Monday, June 5, 2006

Life

Today I was thinking, yeah I know, big groan around J-land, must she think? Anyway, I was thinking how most people say it is a blessing that we do not know the future. I have always believed that to be a good thing without even thinking about the consequences of what knowing would mean. Had I known 30 years ago how my life would pan out, I probably would have opted to say "Nay, I’m outta here!" I say that simply because I realize now that living life is not as bad as someone telling you about how your life is going to happen. Looking back on life, there were many hard times and going through it was difficult, but it wasn't as bad as knowing beforehand that you were going to have to experience it.

I cannot imagine coming to a juncture in my life, such as my second marriage, and knowing that I was going to marry this man and he would be an alcoholic and gamble away our home and jeopardize our future. I think, knowing myself, I would have said on the night that we were supposedly going to meet, "I think tonight I will stay home and read a book instead of meeting Mark and marrying him. Darn, he's hot as hell, but is he worth all that heartache I'm going to have to endure? Okay, too bad Mark, can't do it! Maybe another lifetime but not this one! Sorry God you should have kept that one to yourself!"

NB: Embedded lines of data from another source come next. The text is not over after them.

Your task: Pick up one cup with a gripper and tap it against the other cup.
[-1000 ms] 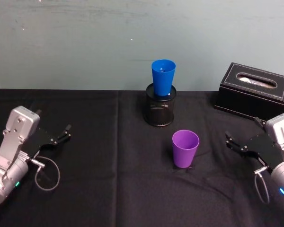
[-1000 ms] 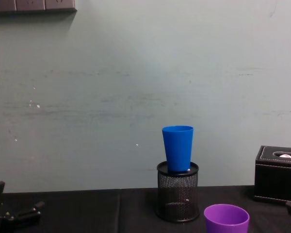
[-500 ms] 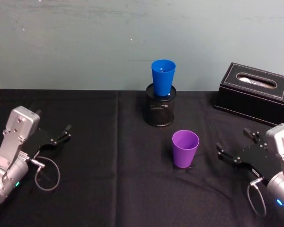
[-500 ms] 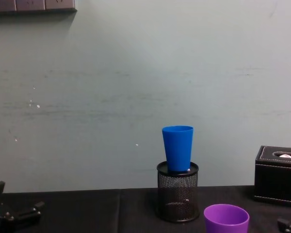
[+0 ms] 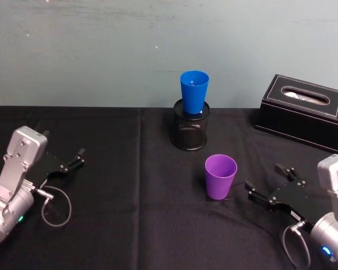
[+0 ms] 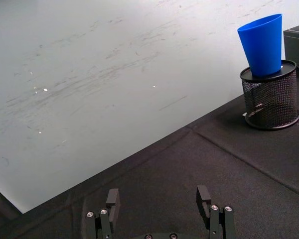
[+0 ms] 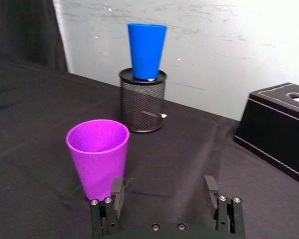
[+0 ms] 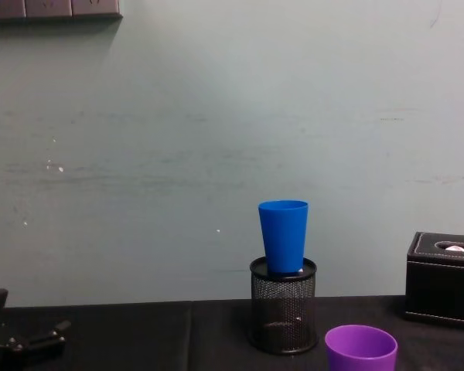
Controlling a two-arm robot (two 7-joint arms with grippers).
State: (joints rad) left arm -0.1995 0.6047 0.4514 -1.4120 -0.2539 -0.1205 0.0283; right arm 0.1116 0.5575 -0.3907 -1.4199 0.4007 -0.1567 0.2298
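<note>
At the left, the left gripper [image 5: 74, 159] is resting low over the black tablecloth [image 5: 129, 214], well apart from both cups, its fingers spread with nothing between them; by my reading it is taking no part in the work. Toward the middle, the blue cup [image 5: 194, 91] is standing upright in the mouth of the black mesh pen holder [image 5: 190, 132] near the wall, raised above the cloth. In front of it and slightly to the right, the purple cup [image 5: 220, 176] is sitting upright on the cloth, mouth up, with nothing touching it. Just to its right, the right gripper [image 5: 266, 179] is pointing at the cup's lower body with its fingers spread wide. The nearer fingertip is lying close beside the cup but apart from it, and in the right wrist view the cup is standing ahead of the fingers, off toward one of them rather than in the gap. Farther right, a black box [image 5: 301, 109] is sitting by the wall. So the task is only beginning: nothing is being held, though the approach looks nearly complete. Centring the jaws around the purple cup, closing, lifting, and carrying it to tap the blue cup are all left to do.
</note>
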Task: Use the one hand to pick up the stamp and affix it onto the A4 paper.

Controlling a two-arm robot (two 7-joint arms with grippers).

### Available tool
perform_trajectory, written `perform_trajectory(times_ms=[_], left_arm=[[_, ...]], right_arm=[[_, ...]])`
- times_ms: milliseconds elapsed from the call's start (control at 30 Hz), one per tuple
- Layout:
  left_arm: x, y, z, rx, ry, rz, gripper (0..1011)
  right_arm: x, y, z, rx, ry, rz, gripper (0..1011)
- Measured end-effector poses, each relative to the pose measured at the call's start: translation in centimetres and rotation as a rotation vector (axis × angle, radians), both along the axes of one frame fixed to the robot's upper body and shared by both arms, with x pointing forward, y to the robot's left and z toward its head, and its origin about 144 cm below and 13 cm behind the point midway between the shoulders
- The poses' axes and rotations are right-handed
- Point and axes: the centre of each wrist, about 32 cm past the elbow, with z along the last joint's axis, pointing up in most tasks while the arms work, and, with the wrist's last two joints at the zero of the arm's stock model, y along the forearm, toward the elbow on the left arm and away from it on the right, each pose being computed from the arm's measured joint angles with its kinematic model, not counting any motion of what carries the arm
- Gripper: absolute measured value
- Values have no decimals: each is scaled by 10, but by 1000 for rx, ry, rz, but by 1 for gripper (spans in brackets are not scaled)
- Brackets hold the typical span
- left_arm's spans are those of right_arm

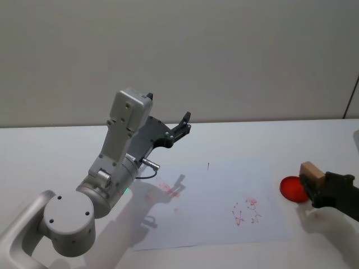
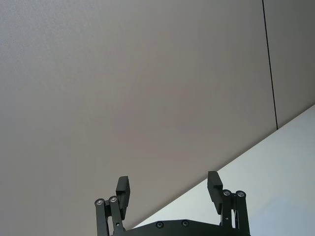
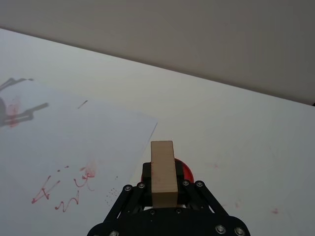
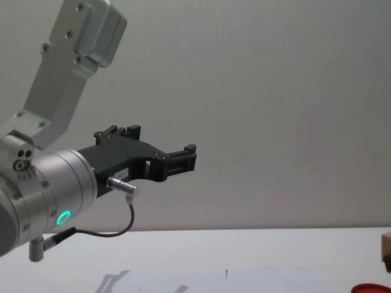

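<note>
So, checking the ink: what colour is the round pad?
Red; the pad shows best in head view.

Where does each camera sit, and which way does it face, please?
Head: high up, looking down on the table; left arm raised at left, left pincer open; right pincer shut on the stamp.
Left wrist: behind the left pincer, facing the wall; its open fingers show.
Right wrist: behind the right pincer, facing the A4 paper; the held stamp shows.
Chest: low, looking across the table; the left arm looms large.
Head and right wrist share stamp, A4 paper, red pad.
</note>
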Motion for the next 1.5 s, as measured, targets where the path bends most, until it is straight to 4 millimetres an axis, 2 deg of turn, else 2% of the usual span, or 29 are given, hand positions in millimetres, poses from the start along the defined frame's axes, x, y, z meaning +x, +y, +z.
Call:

Having gone through it, I can actually say I'm so blessed to have known him. I have memories that I can cherish and smile upon. Even though they were very hard times, I was enriched in many ways by our lives touching.

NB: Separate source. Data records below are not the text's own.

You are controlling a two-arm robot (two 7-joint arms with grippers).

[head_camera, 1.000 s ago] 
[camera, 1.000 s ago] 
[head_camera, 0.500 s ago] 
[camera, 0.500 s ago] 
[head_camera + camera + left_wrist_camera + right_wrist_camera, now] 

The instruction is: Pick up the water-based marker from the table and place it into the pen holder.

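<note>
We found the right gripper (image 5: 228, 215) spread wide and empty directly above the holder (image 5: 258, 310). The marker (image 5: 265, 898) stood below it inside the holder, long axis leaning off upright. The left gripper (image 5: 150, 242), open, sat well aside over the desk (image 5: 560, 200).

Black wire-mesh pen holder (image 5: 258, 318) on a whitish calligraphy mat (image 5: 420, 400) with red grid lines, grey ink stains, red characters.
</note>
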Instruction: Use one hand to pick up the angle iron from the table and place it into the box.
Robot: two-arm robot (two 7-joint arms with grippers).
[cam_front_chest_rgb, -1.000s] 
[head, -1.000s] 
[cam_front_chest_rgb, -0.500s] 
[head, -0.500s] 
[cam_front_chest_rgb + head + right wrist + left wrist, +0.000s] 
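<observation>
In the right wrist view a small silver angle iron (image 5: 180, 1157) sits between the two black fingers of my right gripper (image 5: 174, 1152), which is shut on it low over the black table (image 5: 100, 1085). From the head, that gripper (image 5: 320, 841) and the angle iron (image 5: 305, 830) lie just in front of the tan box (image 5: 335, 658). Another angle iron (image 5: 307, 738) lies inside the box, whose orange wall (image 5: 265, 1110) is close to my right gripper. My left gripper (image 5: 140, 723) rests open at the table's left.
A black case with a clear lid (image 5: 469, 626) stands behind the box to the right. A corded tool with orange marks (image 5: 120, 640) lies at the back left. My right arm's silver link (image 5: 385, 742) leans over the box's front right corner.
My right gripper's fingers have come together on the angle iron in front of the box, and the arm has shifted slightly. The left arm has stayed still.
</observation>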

I have been touched by so many people in my life and each and every one of them have left me with beautiful memories. Sometimes I laugh with the memories and sometimes I cry with the memories. Whether good or bad memories they are my memories to hold within my heart. I'm just so very happy that I wasn't given a choice of living each experience because knowing how I can screw up, I'd have missed out on some good memories.

So today, I realize that what I am living through today, are my memories for tomorrow.

Saturday, June 3, 2006

10,000 Visitors

Congratulations to my blog!  It has finally reached 10,000 visitors.  Yippee!  Who ever visited me from Proofpoint.com was my 10,000th visitor.  Thank you all for coming to my site.  I appreciate each and every one of you!